What This Can Help With
IFS therapy for addiction is effective across a wide range of presentations. People come to this work dealing with alcohol use, drug use, compulsive behaviours around food, gambling, pornography, overworking, or screens, and patterns of escapism or avoidance that have become entrenched. Some arrive with a clear understanding of what they are doing and why they cannot stop. Others sense that something is driving the behaviour but cannot identify what it is.
IFS does not distinguish between substance addictions and process or behavioural addictions in its approach. Both involve firefighter parts managing exile pain, and both respond to the same quality of compassionate internal inquiry. Addiction frequently co-occurs with trauma and depression, and these often share the same underlying exile dynamics.
This is individual therapy, not group therapy or a 12-step programme. I see adults only, in person in North Sydney and online across Australia. In short, if addictive behaviour is making your life harder and you have found willpower alone insufficient, IFS offers a different kind of engagement with the problem.
Addiction Therapy in Sydney
There are very few IFS practitioners in Sydney offering dedicated addiction therapy from an IFS framework. Most addiction services in Sydney operate from 12-step, motivational interviewing, or CBT frameworks. These approaches have value, but they tend to address the behaviour rather than the internal system driving it.
My practice at 3/188 Pacific Highway, North Sydney is five minutes from Victoria Cross station. I also see clients online across Australia. Both in-person and online sessions for addiction are covered by health fund rebates through Bupa, Medibank, HCF, ahm, and ARHG. No GP referral is required.

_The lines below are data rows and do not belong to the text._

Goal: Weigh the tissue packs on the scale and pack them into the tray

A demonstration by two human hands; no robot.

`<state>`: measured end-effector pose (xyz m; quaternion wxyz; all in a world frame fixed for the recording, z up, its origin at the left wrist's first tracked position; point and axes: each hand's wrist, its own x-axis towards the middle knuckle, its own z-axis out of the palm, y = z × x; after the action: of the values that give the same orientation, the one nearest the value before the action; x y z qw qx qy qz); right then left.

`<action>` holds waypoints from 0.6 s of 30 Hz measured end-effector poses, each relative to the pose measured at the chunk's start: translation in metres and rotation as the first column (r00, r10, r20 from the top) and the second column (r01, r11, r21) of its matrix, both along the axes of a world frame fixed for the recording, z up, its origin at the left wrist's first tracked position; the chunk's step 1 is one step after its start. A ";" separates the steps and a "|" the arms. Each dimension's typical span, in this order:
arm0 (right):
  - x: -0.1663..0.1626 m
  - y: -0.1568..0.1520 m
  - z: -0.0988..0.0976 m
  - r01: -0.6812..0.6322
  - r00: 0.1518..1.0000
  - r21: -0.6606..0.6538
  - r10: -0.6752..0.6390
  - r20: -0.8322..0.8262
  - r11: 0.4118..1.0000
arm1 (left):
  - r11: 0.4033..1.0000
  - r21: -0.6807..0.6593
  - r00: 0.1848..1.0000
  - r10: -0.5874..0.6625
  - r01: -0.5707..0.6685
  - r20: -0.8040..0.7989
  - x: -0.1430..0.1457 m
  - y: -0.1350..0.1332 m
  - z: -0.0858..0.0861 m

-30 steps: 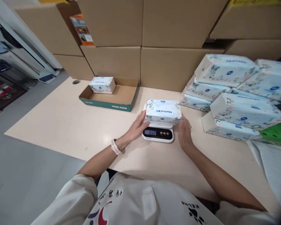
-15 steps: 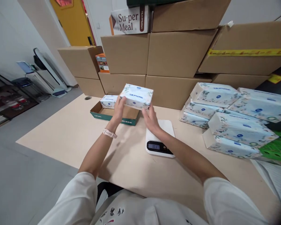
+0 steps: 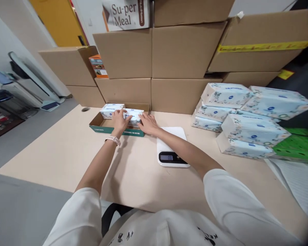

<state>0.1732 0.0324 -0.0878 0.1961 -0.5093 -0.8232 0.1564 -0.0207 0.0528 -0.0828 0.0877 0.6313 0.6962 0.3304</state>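
A pack of tissues (image 3: 135,115) with a pale floral wrapper lies in the shallow green-sided cardboard tray (image 3: 102,128), next to another such pack (image 3: 110,110) at the tray's far left. My left hand (image 3: 119,121) rests on the pack's left end and my right hand (image 3: 148,123) on its right end, fingers curled around it. A small white digital scale (image 3: 172,146) stands empty on the table to the right, its display lit.
A heap of several more tissue packs (image 3: 246,118) lies at the right of the beige table (image 3: 66,153). Stacked brown cardboard boxes (image 3: 174,51) form a wall behind. Green material (image 3: 297,147) sits at far right. Grey floor lies to the left.
The pack was lifted off the scale, carried left and set down in the tray beside the first pack. The scale is now bare and its reading has dropped.
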 end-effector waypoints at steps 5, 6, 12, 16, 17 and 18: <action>0.011 -0.010 0.004 -0.065 0.996 -0.024 0.063 -0.056 0.998 | 0.991 -0.059 0.960 -0.128 0.117 -0.250 0.003 -0.002 0.008; 0.015 -0.017 0.004 -0.079 0.995 -0.020 0.077 -0.061 0.997 | 0.990 -0.073 0.953 -0.133 0.117 -0.272 0.003 -0.001 0.009; 0.093 -0.096 0.000 -0.077 0.978 0.277 0.127 -0.166 0.958 | 0.999 -0.018 0.964 -0.038 0.034 -0.263 0.036 0.005 0.024; 0.202 -0.154 -0.003 0.386 0.910 0.623 -0.169 -0.379 0.680 | 0.952 0.179 0.966 -0.258 0.250 0.023 0.100 -0.016 0.042; 0.233 -0.164 -0.002 0.547 0.833 0.667 -0.246 -0.496 0.506 | 0.918 0.217 0.920 -0.365 0.331 0.141 0.123 -0.024 0.045; 0.265 -0.172 -0.002 0.684 0.730 0.660 -0.285 -0.621 0.312 | 0.875 0.235 0.834 -0.478 0.423 0.277 0.148 -0.032 0.047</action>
<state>0.4382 -0.1397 -0.0895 0.6206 -0.5248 -0.5278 -0.2467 0.1273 0.0206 -0.0356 0.2252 0.7190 0.4735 0.4562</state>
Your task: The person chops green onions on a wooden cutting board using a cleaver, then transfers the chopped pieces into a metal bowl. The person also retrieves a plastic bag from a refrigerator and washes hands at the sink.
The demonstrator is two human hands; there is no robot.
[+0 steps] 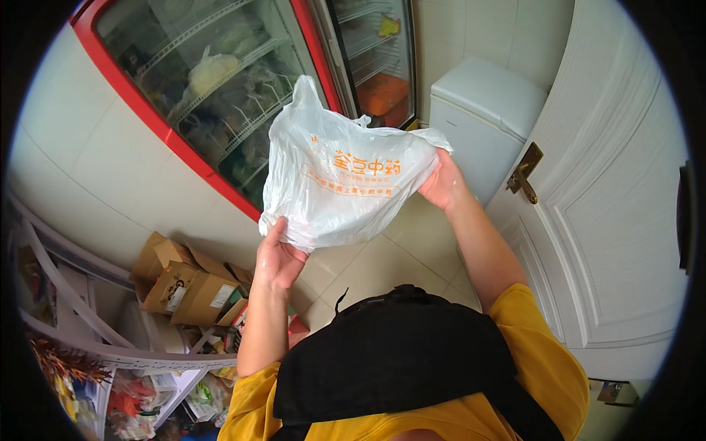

In short, IFS therapy for addiction in Sydney is available both in person and online, with health fund rebates and no referral needed to begin.
Session Details and Fees
Individual sessions are 90 minutes. Online sessions are $170. In-person sessions at my North Sydney office are $210. Health fund rebates are available through Bupa, Medibank, HCF, ahm, and ARHG. No GP referral is required. A free 15-minute intro call is available to anyone considering therapy.
How to Begin
The best way to begin is with a free 15-minute intro call. We can talk through what you are looking for, answer any questions you have, and see whether working together feels like a good fit. You can book directly at crawfweir.as.me.
Frequently Asked Questions
What is the IFS approach to addiction?
IFS understands addictive behaviour as a firefighter part responding to the pain of exile parts that carry unresolved burdens like shame, loneliness, or worthlessness. Therapy works by building a compassionate relationship with the firefighter, reducing its urgency, and eventually reaching and healing the underlying exile parts it has been protecting.
Do I need to be sober before starting IFS therapy for addiction?
No. Abstinence is not a precondition for starting this work. The focus is on understanding the internal system driving the behaviour, not on imposing behavioural requirements before therapy can begin. We discuss your current situation openly and work at a pace that makes sense.
Is IFS therapy for addiction covered by health funds in Australia?
Yes. Sessions are covered by Bupa, Medibank, HCF, ahm, and ARHG. No GP referral is required to access these rebates. Online sessions attract the same rebates as in-person sessions.
How is IFS different from 12-step programmes for addiction?
12-step programmes focus on community support, abstinence, and a structured recovery framework. IFS focuses on the internal parts driving the addictive behaviour, working to heal the underlying pain those parts are managing. The two approaches are not mutually exclusive and some clients use both.
Can I do addiction therapy online?
Yes. Online sessions are available to anyone in Australia via Zoom for $170 per 90-minute session. The same health fund rebates apply. Many clients working with addiction prefer the privacy and convenience of online sessions.